* **The problem**
Repeat the entries in full. Each line must match exactly.

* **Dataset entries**
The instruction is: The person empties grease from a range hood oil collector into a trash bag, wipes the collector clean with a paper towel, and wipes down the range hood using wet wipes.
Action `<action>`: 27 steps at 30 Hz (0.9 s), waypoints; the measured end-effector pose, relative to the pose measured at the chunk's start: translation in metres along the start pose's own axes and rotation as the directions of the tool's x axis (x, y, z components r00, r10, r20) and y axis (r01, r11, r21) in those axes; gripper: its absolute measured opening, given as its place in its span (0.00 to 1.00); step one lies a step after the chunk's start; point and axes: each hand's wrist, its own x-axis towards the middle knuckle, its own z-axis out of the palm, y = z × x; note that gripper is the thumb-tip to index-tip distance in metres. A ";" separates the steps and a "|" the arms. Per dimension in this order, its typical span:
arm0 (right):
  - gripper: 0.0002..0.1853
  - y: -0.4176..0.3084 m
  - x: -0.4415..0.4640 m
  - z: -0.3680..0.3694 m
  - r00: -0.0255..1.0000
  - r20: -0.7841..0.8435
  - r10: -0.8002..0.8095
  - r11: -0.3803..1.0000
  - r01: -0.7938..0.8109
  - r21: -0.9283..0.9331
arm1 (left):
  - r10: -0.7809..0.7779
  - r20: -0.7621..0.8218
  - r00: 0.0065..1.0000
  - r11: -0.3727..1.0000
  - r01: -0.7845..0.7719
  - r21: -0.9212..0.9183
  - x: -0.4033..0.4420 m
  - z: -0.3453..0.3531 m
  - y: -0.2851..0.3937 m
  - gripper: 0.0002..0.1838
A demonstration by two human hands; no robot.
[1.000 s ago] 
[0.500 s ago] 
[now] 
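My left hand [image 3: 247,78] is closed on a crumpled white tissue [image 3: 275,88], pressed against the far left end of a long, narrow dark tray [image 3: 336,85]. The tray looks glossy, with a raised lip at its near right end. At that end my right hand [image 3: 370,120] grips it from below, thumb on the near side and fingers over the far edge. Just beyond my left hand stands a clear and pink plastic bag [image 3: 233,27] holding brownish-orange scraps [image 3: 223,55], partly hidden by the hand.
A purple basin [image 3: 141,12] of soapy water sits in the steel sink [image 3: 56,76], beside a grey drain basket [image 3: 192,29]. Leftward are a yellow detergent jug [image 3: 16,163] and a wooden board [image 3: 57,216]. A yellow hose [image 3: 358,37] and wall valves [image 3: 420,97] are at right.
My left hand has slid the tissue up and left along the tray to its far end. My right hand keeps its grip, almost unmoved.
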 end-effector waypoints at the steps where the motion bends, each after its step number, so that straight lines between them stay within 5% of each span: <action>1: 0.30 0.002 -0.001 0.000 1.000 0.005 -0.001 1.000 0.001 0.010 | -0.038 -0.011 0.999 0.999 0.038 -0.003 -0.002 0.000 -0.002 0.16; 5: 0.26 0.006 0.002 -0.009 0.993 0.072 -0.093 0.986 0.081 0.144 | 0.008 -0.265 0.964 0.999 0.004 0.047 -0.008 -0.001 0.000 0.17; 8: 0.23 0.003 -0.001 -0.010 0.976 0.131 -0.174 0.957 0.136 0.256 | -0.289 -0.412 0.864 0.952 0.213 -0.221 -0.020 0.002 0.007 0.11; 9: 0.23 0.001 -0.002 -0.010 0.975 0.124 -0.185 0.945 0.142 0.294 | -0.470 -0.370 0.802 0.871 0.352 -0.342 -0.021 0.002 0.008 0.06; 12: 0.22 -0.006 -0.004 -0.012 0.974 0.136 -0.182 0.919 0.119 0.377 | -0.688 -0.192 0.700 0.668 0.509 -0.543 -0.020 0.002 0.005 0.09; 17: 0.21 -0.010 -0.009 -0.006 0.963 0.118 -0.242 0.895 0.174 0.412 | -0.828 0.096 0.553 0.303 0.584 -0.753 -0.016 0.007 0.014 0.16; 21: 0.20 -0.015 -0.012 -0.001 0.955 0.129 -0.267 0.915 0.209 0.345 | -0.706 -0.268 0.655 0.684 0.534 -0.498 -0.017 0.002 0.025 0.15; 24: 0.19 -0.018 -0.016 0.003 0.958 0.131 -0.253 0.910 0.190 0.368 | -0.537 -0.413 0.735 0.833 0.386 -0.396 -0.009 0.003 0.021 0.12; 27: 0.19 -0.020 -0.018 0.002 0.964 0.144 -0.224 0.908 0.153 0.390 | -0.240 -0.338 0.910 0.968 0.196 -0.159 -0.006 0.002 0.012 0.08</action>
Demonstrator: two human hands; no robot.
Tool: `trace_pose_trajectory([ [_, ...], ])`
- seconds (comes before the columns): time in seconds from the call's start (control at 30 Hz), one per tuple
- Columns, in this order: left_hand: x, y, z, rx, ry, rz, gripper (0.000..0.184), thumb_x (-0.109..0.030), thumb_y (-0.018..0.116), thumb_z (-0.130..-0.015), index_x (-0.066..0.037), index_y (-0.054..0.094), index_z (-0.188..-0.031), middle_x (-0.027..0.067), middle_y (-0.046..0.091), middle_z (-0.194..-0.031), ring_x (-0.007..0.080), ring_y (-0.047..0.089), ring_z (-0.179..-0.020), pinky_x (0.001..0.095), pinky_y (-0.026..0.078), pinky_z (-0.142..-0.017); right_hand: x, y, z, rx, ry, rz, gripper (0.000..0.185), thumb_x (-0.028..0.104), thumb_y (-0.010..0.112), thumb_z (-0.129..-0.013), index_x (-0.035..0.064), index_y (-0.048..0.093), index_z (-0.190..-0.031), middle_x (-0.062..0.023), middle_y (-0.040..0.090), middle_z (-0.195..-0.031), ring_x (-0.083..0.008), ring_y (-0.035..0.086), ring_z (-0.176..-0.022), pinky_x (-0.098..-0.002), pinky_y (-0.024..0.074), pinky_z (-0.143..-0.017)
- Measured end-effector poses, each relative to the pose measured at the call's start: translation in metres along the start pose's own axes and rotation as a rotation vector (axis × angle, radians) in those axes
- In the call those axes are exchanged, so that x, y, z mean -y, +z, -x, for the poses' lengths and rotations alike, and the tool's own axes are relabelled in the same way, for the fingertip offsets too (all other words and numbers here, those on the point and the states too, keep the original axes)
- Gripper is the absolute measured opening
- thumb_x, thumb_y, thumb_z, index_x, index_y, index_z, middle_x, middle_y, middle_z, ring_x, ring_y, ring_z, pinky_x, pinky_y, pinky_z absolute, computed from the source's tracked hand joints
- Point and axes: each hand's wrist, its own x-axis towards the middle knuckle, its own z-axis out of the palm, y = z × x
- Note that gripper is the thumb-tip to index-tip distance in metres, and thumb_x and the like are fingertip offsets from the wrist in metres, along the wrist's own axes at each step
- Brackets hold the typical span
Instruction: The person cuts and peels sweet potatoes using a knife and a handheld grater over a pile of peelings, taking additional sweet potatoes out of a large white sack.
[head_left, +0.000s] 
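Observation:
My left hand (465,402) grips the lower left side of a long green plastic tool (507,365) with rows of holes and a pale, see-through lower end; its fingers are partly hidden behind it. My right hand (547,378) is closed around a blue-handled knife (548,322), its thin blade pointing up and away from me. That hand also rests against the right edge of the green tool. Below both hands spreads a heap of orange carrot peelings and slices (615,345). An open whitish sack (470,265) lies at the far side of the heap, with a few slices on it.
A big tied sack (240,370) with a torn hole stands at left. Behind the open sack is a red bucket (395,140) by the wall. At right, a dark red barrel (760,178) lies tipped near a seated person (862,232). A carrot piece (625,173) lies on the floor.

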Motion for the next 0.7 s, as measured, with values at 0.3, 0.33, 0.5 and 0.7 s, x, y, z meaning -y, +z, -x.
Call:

* **Result for this task**
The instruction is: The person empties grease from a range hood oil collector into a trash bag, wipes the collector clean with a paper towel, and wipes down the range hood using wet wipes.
Action `<action>`: 27 steps at 30 Hz (0.9 s), waypoints; the measured end-effector pose, relative to the pose measured at the chunk's start: translation in metres along the start pose's own axes and rotation as the directions of the tool's x axis (x, y, z components r00, r10, r20) and y axis (r01, r11, r21) in those axes; gripper: its absolute measured opening, given as its place in its span (0.00 to 1.00); step one lies a step after the chunk's start; point and axes: each hand's wrist, its own x-axis towards the middle knuckle, its own z-axis out of the palm, y = z × x; note that gripper is the thumb-tip to index-tip distance in metres. A ";" separates the steps and a "|" the arms. Per dimension in this order, its typical span:
arm0 (right):
  - gripper: 0.0002..0.1853
  - y: -0.4176..0.3084 m
  - x: -0.4415..0.4640 m
  - z: -0.3680..0.3694 m
  - r00: -0.0255..1.0000
  - r20: -0.7841..0.8435
  - r10: -0.8002..0.8095
  - r11: -0.3803..1.0000
  - r01: -0.7938..0.8109
  - r21: -0.9283..0.9331
arm1 (left):
  - r10: -0.7809..0.7779
  - r20: -0.7621..0.8218
  - r00: 0.0065..1.0000
  - r11: -0.3727..1.0000
  - r01: -0.7845..0.7719
  - r21: -0.9212..0.9183
  - x: -0.4033..0.4420 m
  - z: -0.3453..0.3531 m
  - y: -0.2851..0.3937 m
  - gripper: 0.0002..0.1838
A demonstration by two human hands; no robot.
[1.000 s ago] 
[0.500 s ago] 
[now] 
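My left hand [image 3: 247,78] is closed on a crumpled white tissue [image 3: 275,88], pressed against the far left end of a long, narrow dark tray [image 3: 336,85]. The tray looks glossy, with a raised lip at its near right end. At that end my right hand [image 3: 370,120] grips it from below, thumb on the near side and fingers over the far edge. Just beyond my left hand stands a clear and pink plastic bag [image 3: 233,27] holding brownish-orange scraps [image 3: 223,55], partly hidden by the hand.
A purple basin [image 3: 141,12] of soapy water sits in the steel sink [image 3: 56,76], beside a grey drain basket [image 3: 192,29]. Leftward are a yellow detergent jug [image 3: 16,163] and a wooden board [image 3: 57,216]. A yellow hose [image 3: 358,37] and wall valves [image 3: 420,97] are at right.
My left hand has slid the tissue up and left along the tray to its far end. My right hand keeps its grip, almost unmoved.
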 end-effector waypoints at the steps where the motion bends, each after its step number, so that straight lines between them stay within 5% of each span: <action>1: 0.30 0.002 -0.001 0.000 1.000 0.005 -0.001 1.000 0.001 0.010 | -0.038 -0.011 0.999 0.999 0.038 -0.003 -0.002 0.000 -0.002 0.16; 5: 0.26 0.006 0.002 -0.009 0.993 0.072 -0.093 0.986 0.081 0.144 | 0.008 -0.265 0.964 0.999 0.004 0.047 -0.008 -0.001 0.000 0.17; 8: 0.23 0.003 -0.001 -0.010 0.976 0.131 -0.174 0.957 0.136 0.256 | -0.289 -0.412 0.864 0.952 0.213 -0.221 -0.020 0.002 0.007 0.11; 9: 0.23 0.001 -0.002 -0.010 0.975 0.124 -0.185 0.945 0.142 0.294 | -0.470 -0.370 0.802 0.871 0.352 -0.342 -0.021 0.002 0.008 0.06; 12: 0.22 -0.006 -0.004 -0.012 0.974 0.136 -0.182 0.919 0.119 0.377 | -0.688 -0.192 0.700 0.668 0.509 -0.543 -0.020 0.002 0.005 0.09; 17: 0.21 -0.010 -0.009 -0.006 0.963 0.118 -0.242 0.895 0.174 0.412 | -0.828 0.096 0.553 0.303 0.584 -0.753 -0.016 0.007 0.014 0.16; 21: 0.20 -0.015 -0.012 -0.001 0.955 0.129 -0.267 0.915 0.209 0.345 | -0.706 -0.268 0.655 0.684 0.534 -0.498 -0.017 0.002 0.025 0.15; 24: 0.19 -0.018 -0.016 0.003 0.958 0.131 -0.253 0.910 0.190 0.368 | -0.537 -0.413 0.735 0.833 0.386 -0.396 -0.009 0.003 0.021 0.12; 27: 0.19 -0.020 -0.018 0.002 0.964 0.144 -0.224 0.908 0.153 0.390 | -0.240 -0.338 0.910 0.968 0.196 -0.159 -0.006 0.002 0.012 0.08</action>
Demonstrator: two human hands; no robot.
Tool: `trace_pose_trajectory([ [_, ...], ])`
- seconds (comes before the columns): time in seconds from the call's start (control at 30 Hz), one per tuple
- Columns, in this order: left_hand: x, y, z, rx, ry, rz, gripper (0.000..0.184), thumb_x (-0.109..0.030), thumb_y (-0.018..0.116), thumb_z (-0.130..-0.015), index_x (-0.066..0.037), index_y (-0.054..0.094), index_z (-0.188..-0.031), middle_x (-0.027..0.067), middle_y (-0.046..0.091), middle_z (-0.194..-0.031), ring_x (-0.007..0.080), ring_y (-0.047..0.089), ring_z (-0.179..-0.020), pinky_x (0.001..0.095), pinky_y (-0.026..0.078), pinky_z (-0.142..-0.017); right_hand: x, y, z, rx, ry, rz, gripper (0.000..0.185), thumb_x (-0.028..0.104), thumb_y (-0.010..0.112), thumb_z (-0.129..-0.013), index_x (-0.035..0.064), index_y (-0.048..0.093), index_z (-0.190..-0.031), middle_x (-0.062..0.023), middle_y (-0.040..0.090), middle_z (-0.195..-0.031), ring_x (-0.083..0.008), ring_y (-0.035..0.086), ring_z (-0.176..-0.022), pinky_x (-0.098..-0.002), pinky_y (-0.024..0.074), pinky_z (-0.143..-0.017)
- Measured end-effector poses, each relative to the pose measured at the call's start: translation in metres along the start pose's own axes and rotation as a rotation vector (axis × angle, radians) in those axes
- In the call those axes are exchanged, so that x, y, z mean -y, +z, -x, for the poses' lengths and rotations alike, and the tool's own axes are relabelled in the same way, for the fingertip offsets too (all other words and numbers here, those on the point and the states too, keep the original axes)
- Gripper is the absolute measured opening
- thumb_x, thumb_y, thumb_z, index_x, index_y, index_z, middle_x, middle_y, middle_z, ring_x, ring_y, ring_z, pinky_x, pinky_y, pinky_z absolute, computed from the source's tracked hand joints
- Point and axes: each hand's wrist, its own x-axis towards the middle knuckle, its own z-axis out of the palm, y = z × x
- Note that gripper is the thumb-tip to index-tip distance in metres, and thumb_x and the like are fingertip offsets from the wrist in metres, along the wrist's own axes at each step
- Brackets hold the typical span
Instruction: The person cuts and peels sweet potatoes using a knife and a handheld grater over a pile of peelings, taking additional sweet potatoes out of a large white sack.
[head_left, +0.000s] 
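Observation:
My left hand (465,402) grips the lower left side of a long green plastic tool (507,365) with rows of holes and a pale, see-through lower end; its fingers are partly hidden behind it. My right hand (547,378) is closed around a blue-handled knife (548,322), its thin blade pointing up and away from me. That hand also rests against the right edge of the green tool. Below both hands spreads a heap of orange carrot peelings and slices (615,345). An open whitish sack (470,265) lies at the far side of the heap, with a few slices on it.
A big tied sack (240,370) with a torn hole stands at left. Behind the open sack is a red bucket (395,140) by the wall. At right, a dark red barrel (760,178) lies tipped near a seated person (862,232). A carrot piece (625,173) lies on the floor.
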
Motion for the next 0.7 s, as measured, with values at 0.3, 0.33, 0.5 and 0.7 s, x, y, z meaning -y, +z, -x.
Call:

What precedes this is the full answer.